■ DATA BLOCK
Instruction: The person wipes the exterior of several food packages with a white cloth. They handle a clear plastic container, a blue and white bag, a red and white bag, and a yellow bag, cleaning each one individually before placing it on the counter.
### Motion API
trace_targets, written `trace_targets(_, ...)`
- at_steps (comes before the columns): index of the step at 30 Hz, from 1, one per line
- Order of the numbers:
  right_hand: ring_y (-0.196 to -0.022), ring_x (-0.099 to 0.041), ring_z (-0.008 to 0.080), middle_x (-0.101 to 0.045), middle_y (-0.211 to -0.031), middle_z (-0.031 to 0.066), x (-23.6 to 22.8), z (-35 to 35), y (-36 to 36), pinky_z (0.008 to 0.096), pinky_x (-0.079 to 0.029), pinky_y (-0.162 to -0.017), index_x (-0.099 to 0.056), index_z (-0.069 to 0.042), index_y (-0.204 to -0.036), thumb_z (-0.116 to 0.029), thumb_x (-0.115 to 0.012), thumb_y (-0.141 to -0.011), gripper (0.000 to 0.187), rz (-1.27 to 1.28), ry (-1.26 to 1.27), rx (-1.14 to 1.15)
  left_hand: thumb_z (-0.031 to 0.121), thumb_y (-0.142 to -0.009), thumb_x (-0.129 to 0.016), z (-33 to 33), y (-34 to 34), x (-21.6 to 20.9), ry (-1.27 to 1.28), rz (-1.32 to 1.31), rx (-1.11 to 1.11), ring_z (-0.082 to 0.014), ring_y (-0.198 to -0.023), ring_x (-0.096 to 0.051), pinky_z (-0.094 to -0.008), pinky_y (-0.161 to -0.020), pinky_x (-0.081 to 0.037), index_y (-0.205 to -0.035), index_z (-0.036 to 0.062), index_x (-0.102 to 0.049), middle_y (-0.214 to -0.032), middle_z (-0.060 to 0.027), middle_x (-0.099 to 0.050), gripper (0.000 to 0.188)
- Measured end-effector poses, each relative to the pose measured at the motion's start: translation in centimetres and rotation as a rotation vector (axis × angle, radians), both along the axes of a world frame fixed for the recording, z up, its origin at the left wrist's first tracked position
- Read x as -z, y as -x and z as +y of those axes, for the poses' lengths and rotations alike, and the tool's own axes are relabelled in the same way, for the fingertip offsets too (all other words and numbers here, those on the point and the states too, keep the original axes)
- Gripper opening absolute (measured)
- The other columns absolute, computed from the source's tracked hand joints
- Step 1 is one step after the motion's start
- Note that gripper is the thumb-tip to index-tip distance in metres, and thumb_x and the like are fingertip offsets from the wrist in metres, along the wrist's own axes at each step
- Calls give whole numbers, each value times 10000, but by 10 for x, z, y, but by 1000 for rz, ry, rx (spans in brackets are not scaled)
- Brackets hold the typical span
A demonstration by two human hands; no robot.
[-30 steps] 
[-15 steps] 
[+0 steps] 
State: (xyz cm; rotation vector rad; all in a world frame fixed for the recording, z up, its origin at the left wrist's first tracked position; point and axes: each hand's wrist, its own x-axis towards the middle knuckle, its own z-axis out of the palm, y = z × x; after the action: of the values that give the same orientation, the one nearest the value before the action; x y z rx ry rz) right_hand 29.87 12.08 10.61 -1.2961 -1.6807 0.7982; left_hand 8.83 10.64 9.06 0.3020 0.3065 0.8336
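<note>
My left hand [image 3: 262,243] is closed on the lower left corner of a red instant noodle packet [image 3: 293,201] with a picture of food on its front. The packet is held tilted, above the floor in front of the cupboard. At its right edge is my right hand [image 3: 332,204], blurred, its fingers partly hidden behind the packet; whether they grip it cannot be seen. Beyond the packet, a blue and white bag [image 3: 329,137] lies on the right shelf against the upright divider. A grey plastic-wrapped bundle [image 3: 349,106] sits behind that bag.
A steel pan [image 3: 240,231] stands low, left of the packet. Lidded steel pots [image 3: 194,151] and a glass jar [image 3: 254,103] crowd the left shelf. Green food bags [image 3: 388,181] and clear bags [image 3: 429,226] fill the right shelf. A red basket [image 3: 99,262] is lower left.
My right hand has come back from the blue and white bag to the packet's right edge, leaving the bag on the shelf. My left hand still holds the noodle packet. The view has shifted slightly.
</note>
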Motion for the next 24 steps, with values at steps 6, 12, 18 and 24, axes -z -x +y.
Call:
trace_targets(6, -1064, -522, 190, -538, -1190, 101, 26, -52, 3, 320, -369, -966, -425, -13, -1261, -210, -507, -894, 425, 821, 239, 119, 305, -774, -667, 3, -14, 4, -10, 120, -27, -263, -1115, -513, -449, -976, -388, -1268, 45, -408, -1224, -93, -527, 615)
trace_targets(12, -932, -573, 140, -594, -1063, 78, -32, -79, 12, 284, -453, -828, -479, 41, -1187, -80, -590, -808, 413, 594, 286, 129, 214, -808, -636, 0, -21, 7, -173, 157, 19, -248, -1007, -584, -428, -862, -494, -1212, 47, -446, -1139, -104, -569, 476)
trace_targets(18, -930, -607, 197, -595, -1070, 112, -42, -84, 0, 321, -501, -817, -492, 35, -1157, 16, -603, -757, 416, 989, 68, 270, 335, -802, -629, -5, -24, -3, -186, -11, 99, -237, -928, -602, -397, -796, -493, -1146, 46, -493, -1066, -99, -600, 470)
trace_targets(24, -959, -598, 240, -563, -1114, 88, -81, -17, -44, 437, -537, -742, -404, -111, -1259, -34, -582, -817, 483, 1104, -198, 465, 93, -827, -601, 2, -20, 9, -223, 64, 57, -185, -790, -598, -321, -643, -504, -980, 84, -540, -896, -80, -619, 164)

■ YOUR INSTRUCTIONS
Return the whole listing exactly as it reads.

■ REPLY
Instruction: The person wipes the exterior of several food packages with a white cloth. They handle a clear plastic container, a blue and white bag, a red and white bag, and a yellow bag, cleaning each one individually before placing it on the counter.
### Motion API
trace_targets, written `trace_targets(_, ...)`
- at_steps (comes before the columns): index of the step at 30 Hz, from 1, one per line
- Order of the numbers:
  right_hand: ring_y (-0.196 to -0.022), ring_x (-0.099 to 0.041), ring_z (-0.008 to 0.080), middle_x (-0.101 to 0.045), middle_y (-0.211 to -0.031), middle_z (-0.031 to 0.066), x (-23.6 to 22.8), z (-35 to 35), y (-36 to 36), pinky_z (0.008 to 0.096), pinky_x (-0.079 to 0.029), pinky_y (-0.162 to -0.017), index_x (-0.099 to 0.056), index_z (-0.069 to 0.042), index_y (-0.204 to -0.036), thumb_z (-0.116 to 0.029), thumb_x (-0.115 to 0.012), thumb_y (-0.141 to -0.011), gripper (0.000 to 0.187), rz (-1.27 to 1.28), ry (-1.26 to 1.27), rx (-1.14 to 1.15)
  left_hand: thumb_z (-0.031 to 0.121), thumb_y (-0.142 to -0.009), thumb_x (-0.129 to 0.016), z (-33 to 33), y (-34 to 34), x (-21.6 to 20.9), ry (-1.27 to 1.28), rz (-1.32 to 1.31), rx (-1.11 to 1.11), ring_z (-0.082 to 0.014), ring_y (-0.198 to -0.023), ring_x (-0.096 to 0.051), pinky_z (-0.094 to -0.008), pinky_y (-0.161 to -0.020), pinky_x (-0.081 to 0.037), index_y (-0.205 to -0.035), index_z (-0.036 to 0.062), index_x (-0.102 to 0.049), middle_y (-0.214 to -0.032), middle_z (-0.060 to 0.027), middle_x (-0.099 to 0.050), gripper (0.000 to 0.188)
- Measured end-effector poses, each relative to the pose measured at the motion's start: translation in centimetres and rotation as a rotation vector (axis × angle, radians), both along the axes of a world frame fixed for the recording, z up, its origin at the left wrist's first tracked position
- Read x as -z, y as -x and z as +y of those axes, for the poses' lengths and rotations alike, and the tool's own axes are relabelled in the same way, for the fingertip offsets too (all other words and numbers here, those on the point and the states too, keep the original axes)
- Gripper opening absolute (measured)
- The other columns absolute, computed from the source's tracked hand joints
- Step 1 is one step after the motion's start
- Note that gripper is the thumb-tip to index-tip distance in metres, and thumb_x and the like are fingertip offsets from the wrist in metres, along the wrist's own axes at each step
- Calls give whole numbers, each value times 10000, but by 10 for x, z, y, but by 1000 for rz, ry, rx (spans in brackets are not scaled)
- Brackets hold the typical span
A demonstration by two human hands; no robot.
[-30 steps] 
[-15 steps] 
[+0 steps] 
State: (xyz cm; rotation vector rad; all in a world frame fixed for the recording, z up, its origin at the left wrist's first tracked position; point and axes: each hand's wrist, its own x-axis towards the middle knuckle, its own z-axis out of the palm, y = z × x; after the action: of the values that give the same orientation, the one nearest the value before the action; x y z rx ry rz) right_hand 29.87 12.08 10.61 -1.2961 -1.6807 0.7982; left_hand 8.83 10.64 9.06 0.3020 0.3065 0.8336
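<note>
My left hand [image 3: 262,243] is closed on the lower left corner of a red instant noodle packet [image 3: 293,201] with a picture of food on its front. The packet is held tilted, above the floor in front of the cupboard. At its right edge is my right hand [image 3: 332,204], blurred, its fingers partly hidden behind the packet; whether they grip it cannot be seen. Beyond the packet, a blue and white bag [image 3: 329,137] lies on the right shelf against the upright divider. A grey plastic-wrapped bundle [image 3: 349,106] sits behind that bag.
A steel pan [image 3: 240,231] stands low, left of the packet. Lidded steel pots [image 3: 194,151] and a glass jar [image 3: 254,103] crowd the left shelf. Green food bags [image 3: 388,181] and clear bags [image 3: 429,226] fill the right shelf. A red basket [image 3: 99,262] is lower left.
My right hand has come back from the blue and white bag to the packet's right edge, leaving the bag on the shelf. My left hand still holds the noodle packet. The view has shifted slightly.
</note>
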Motion for the next 24 steps, with values at steps 6, 12, 18 and 24, axes -z -x +y.
Call:
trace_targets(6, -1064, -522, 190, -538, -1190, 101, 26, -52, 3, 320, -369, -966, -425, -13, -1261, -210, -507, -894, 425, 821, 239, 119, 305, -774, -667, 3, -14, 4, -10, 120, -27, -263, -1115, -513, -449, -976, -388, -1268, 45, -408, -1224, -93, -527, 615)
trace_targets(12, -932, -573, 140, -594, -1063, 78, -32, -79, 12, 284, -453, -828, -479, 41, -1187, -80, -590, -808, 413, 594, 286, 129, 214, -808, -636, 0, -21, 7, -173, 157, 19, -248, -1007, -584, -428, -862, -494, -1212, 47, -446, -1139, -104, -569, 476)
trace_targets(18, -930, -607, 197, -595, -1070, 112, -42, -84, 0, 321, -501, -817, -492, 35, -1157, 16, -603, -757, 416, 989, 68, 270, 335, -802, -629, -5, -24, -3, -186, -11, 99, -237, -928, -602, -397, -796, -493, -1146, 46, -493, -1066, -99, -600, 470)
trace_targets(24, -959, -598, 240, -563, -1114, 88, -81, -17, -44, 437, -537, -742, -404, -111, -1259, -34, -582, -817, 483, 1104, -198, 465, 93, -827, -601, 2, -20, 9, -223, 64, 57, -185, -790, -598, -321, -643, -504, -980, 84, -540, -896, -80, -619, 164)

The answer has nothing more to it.